I'm having doubts that I will be able to survive college. Why has this been so hard for me?

Wednesday, September 15, 2010

I was encouraged

Today, my heart was encouraged. Here is a brief list describing why:

1) I woke up to rain clouds. I'm from the jungle. I love rain.

2) I got to eat lunch with this amazing girl named Allie. She is one of the sweetest girls I have ever met and she gives great hugs. She is also from Colorado Springs :)

3) I checked my mail box and found a REAL letter in it. It was from a couple that I have spent a limited amount of time with, yet they sent me a card. It even had some cash in it. I don't know why they sent it...but they were a blessing in doing so.

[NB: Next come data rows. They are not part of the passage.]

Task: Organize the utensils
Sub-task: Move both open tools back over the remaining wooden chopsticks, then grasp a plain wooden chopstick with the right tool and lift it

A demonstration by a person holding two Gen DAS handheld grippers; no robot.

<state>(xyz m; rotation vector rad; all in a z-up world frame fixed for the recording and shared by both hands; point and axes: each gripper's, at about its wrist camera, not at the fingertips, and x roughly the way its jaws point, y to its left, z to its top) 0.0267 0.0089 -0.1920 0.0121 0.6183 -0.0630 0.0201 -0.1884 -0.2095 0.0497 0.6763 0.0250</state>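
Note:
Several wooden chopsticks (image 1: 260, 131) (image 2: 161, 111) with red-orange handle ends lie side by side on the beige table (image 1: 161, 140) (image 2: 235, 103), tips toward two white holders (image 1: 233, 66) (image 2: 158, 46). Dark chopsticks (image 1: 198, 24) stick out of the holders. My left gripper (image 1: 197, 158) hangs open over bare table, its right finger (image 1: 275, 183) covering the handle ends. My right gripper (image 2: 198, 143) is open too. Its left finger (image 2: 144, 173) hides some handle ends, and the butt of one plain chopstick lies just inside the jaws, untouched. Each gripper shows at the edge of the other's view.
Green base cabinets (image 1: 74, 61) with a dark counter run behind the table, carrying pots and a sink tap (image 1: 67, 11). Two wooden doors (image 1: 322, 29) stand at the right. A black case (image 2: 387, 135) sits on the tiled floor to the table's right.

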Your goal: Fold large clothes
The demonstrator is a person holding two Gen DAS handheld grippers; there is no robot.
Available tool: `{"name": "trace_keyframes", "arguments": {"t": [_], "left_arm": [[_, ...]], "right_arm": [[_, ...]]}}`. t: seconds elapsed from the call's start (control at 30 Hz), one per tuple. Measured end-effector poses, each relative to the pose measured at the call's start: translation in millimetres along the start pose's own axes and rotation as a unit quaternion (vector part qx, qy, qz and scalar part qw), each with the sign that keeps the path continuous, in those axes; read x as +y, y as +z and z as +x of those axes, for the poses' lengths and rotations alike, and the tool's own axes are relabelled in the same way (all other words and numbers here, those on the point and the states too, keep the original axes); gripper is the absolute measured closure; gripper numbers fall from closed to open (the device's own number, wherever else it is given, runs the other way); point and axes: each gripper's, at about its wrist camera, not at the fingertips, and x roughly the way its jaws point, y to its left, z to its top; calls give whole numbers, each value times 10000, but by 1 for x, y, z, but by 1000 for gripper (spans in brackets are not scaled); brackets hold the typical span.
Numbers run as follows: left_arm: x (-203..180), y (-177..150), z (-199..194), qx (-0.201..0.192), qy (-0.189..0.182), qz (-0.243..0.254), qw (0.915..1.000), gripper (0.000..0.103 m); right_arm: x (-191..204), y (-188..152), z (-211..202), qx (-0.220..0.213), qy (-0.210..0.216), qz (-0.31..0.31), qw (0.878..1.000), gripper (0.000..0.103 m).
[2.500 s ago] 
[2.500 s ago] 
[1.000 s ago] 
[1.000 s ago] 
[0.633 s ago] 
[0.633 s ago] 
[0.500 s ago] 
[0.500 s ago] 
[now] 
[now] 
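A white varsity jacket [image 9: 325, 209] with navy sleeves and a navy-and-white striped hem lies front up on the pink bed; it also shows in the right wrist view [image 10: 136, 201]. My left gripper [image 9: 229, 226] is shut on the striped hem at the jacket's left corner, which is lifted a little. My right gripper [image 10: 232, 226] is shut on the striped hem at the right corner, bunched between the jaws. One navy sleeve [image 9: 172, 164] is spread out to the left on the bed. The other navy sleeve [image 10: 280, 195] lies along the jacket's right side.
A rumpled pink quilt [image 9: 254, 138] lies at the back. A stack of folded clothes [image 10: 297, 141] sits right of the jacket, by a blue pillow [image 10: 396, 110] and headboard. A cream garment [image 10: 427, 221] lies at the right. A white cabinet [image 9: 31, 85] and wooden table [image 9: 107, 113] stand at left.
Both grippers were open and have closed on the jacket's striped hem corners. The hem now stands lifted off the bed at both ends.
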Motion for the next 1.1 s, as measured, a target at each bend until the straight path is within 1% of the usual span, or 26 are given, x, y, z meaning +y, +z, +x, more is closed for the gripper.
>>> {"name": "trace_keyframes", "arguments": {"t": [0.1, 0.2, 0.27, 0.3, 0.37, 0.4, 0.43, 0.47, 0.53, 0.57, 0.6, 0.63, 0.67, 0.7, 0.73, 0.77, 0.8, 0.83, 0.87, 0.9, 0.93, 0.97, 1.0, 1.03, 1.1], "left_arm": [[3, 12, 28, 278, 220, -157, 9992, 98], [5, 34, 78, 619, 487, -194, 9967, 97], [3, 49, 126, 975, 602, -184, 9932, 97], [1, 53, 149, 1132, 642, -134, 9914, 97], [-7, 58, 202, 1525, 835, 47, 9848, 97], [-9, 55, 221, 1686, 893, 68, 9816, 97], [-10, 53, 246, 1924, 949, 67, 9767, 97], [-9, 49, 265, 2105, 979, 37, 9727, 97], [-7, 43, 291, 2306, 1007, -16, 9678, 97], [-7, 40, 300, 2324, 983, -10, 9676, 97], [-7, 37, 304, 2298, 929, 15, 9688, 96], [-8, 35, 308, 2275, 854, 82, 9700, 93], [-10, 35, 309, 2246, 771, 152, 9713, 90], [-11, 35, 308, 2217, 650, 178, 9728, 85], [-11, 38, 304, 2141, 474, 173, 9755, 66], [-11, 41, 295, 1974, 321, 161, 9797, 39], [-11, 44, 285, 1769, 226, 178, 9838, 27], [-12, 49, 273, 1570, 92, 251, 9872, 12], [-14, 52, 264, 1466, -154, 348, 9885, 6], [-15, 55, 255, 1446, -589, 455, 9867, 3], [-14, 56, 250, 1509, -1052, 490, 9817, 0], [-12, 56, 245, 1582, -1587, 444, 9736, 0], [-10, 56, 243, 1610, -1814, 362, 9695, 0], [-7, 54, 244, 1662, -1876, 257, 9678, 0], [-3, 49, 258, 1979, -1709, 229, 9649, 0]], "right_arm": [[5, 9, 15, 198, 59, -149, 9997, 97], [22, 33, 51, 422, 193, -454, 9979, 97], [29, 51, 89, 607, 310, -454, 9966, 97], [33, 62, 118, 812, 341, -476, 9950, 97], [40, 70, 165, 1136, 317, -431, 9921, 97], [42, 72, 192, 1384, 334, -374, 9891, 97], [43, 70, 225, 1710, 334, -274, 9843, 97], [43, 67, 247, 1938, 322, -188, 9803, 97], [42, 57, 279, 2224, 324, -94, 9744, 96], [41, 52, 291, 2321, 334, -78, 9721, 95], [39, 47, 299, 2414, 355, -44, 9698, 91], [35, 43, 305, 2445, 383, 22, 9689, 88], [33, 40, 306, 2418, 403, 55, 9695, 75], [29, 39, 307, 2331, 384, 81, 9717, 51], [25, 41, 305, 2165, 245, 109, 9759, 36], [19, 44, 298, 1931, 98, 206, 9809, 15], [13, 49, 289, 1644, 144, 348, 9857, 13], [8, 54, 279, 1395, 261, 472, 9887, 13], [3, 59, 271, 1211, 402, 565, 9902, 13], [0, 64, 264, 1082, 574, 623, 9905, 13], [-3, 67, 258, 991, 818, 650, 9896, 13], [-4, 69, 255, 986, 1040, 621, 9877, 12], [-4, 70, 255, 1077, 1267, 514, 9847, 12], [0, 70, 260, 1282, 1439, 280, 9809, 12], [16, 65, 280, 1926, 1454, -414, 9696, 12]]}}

4) North had a worship night. If you know me, you know I love worship. My heart needed this. And God is so good. He deserves our worship. AND, He is so good that He has made it so that when we worship him, we ourselves are refreshed. He is so good.

5) I'm drinking mint tea.

Thursday, September 9, 2010

Disclaimer

The new blog on my profile, called "Lynea's Mind", is for a class. I repeat, it is for a class. I do not simply sit pondering these things on my own accord. I do have a life outside of my mind, I promise. :)

Sunday, September 5, 2010

Public Transportation

I miss public transportation. And I miss my big city. I feel trapped here without a car or license. I just want to get out of Siloam Springs for a few hours but its so hard in this country.

Saturday, September 4, 2010

An observation

Friends are more fun before they get a boyfriend/girlfriend.

Friday, September 3, 2010

Am I losing myself?

I feel like I'm losing myself. Yes, that sounds dramatic and in all honesty I don't know if it really is dramatic or not. Let me explain a little bit further.

In Peru, I was involved in many things: praise band, student council, BLOOM, youth group leadership, teacher's aid, etc. I loved doing so much. I loved the contact that it gave me with other people. I loved walking down the hallways at school saying hi to people, or being the recipient of a hug from the middle school girls. I was never timid or shy when it came to introducing myself to people and welcoming the new kid.

Now I am the new kid, along with several hundred other freshmen. I am new to this school, and this school is new to me. I am completely out of my comfort zone, and it is throwing me off. No longer do I find it easy to start a conversation with somebody I don't know. I want to introduce myself to people and get to know them, but its like I'm always waiting for them to make the first move and they don't. What has happened to the real Lynea? The one who loved talking to everybody at youth group...is she gone? I don't think so...but how long will it take for her to emerge again? I miss her.